Where the data below begins, start duplicating lines exactly, and finish with the line containing "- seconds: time"; add nothing else. Leave the pictures out.
++++++
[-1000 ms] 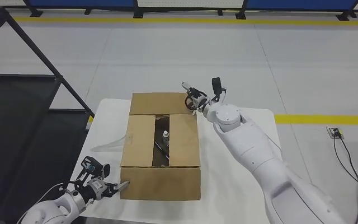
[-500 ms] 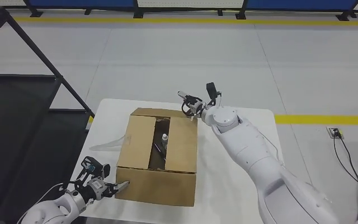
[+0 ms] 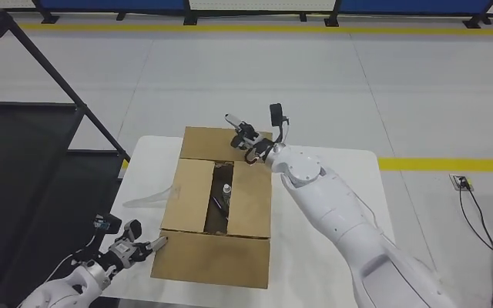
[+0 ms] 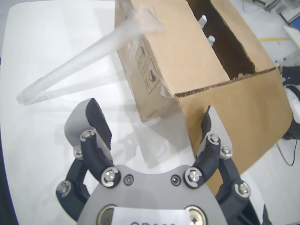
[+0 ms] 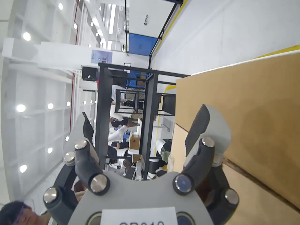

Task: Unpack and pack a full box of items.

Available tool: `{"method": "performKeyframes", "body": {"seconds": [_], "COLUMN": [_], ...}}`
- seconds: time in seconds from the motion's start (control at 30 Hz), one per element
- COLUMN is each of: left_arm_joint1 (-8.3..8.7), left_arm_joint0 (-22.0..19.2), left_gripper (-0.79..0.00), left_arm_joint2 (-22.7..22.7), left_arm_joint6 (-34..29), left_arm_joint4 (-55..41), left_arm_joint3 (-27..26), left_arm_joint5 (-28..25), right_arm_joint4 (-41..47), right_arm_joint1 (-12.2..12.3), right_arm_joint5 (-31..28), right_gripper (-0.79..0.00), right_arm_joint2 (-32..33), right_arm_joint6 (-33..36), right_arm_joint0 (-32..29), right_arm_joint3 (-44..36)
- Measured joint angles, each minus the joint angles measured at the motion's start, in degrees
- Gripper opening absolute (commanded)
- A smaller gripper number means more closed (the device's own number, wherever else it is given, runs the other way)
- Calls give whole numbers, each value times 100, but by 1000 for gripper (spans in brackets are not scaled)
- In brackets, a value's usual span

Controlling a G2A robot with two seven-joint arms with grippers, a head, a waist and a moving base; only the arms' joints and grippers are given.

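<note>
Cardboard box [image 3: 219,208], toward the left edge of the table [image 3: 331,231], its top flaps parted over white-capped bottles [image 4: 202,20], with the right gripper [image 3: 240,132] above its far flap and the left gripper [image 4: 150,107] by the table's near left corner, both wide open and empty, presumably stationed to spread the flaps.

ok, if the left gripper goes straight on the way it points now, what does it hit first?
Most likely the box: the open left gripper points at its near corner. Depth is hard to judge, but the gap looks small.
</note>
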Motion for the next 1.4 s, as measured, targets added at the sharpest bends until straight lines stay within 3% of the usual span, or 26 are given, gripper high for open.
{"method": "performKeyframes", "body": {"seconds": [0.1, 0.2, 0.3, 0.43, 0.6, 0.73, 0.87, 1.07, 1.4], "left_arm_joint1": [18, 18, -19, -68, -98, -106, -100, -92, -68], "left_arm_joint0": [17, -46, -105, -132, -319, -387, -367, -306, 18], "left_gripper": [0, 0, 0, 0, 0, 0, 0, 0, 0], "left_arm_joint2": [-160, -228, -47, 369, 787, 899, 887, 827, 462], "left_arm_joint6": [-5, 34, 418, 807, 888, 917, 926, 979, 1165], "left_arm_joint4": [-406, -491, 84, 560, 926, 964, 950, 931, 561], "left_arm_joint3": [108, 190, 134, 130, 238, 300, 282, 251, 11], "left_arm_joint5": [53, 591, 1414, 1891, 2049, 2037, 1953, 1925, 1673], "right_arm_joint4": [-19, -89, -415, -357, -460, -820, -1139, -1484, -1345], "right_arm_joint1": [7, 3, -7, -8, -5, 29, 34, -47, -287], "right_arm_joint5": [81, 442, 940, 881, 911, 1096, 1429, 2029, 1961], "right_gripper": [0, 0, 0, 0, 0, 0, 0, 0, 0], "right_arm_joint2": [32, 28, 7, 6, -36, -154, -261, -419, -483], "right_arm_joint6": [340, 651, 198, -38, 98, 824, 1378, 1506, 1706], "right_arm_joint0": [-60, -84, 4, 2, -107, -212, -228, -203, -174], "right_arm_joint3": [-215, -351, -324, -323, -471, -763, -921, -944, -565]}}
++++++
**REPLY TO THE TASK**
[-1000 ms] 
[-500 ms] 
[+0 ms] 
[+0 ms] 
[+0 ms] 

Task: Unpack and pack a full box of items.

Available tool: `{"method": "performKeyframes", "body": {"seconds": [_], "COLUMN": [_], ...}}`
- seconds: time in seconds from the motion's start (control at 30 Hz), one per element

At this point, the answer is complete.